A mixture of droplets 112 form between the valve 104 and the hot surface 108. A plurality of droplets 112 form on the hot surface 108, shown in the expanded view in FIG. 1B of one of the droplets 112 in FIG. 1A. The Leidenfrost effect occurs is a vapor layer 114 that forms on the hot surface 108. Although the vapor layer 114 can retard heat absorption, the hot surface 108 is modified with surface features that thin the vapor layer 114 so that the droplet 112 can move closer to the hot surface 108 and increase the rate of cooling of the hot surface 108.

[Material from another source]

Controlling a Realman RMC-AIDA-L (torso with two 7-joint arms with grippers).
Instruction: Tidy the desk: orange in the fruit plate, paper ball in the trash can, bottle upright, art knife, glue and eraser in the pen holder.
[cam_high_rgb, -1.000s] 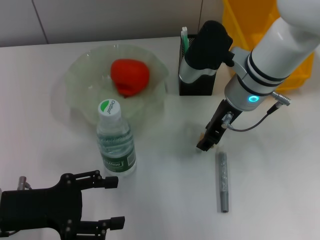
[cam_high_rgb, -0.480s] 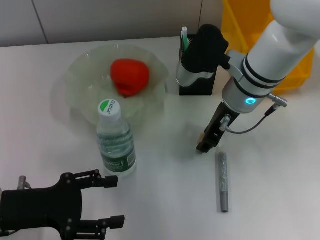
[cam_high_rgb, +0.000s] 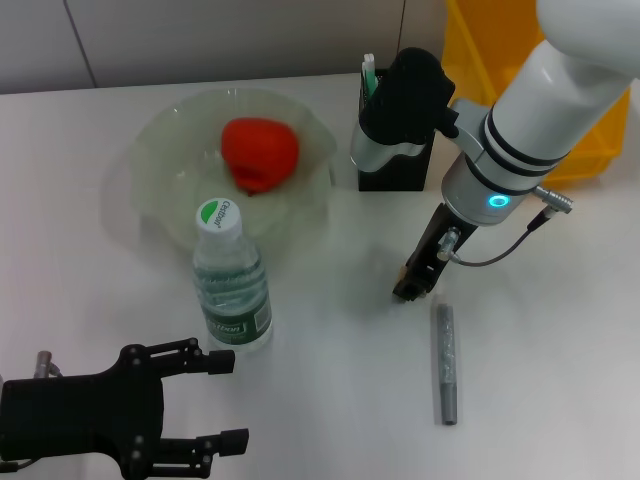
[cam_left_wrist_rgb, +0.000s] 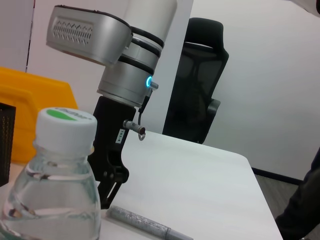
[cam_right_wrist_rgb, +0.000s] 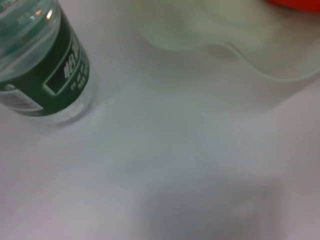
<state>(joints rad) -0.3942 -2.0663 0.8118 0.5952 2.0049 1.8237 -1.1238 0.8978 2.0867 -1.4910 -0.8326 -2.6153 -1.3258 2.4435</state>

The modified surface includes a three-dimensional topography, such as macroscopic or microscopic features or texture, that thin the vapor layer 114 and allows the droplet 112 to move closer to and eventually touch features of the hot surface 108. The surface features can include, in some aspects, a plurality of pillars 204 and/or a plurality of trenches 206. As the droplet 112 nears the hot surface 108, the vapor spreads out through the trenches 206. Movement of the vapor through the trenches 206 allows the droplet 112 to touch the pillars 204 and exchange heat from the hot surface 108. The hot surface 108 is continuously re-wet when the capillary pressure overcomes the pressure of the vapor layer 114.

According to some aspects, the component with the hot surface 202 is an electronic component, such as a processorchip, or other like small electronics. According to other aspects, the component with the hot surface 202 is a photoelectronic component, such as an infrared (IR) detector.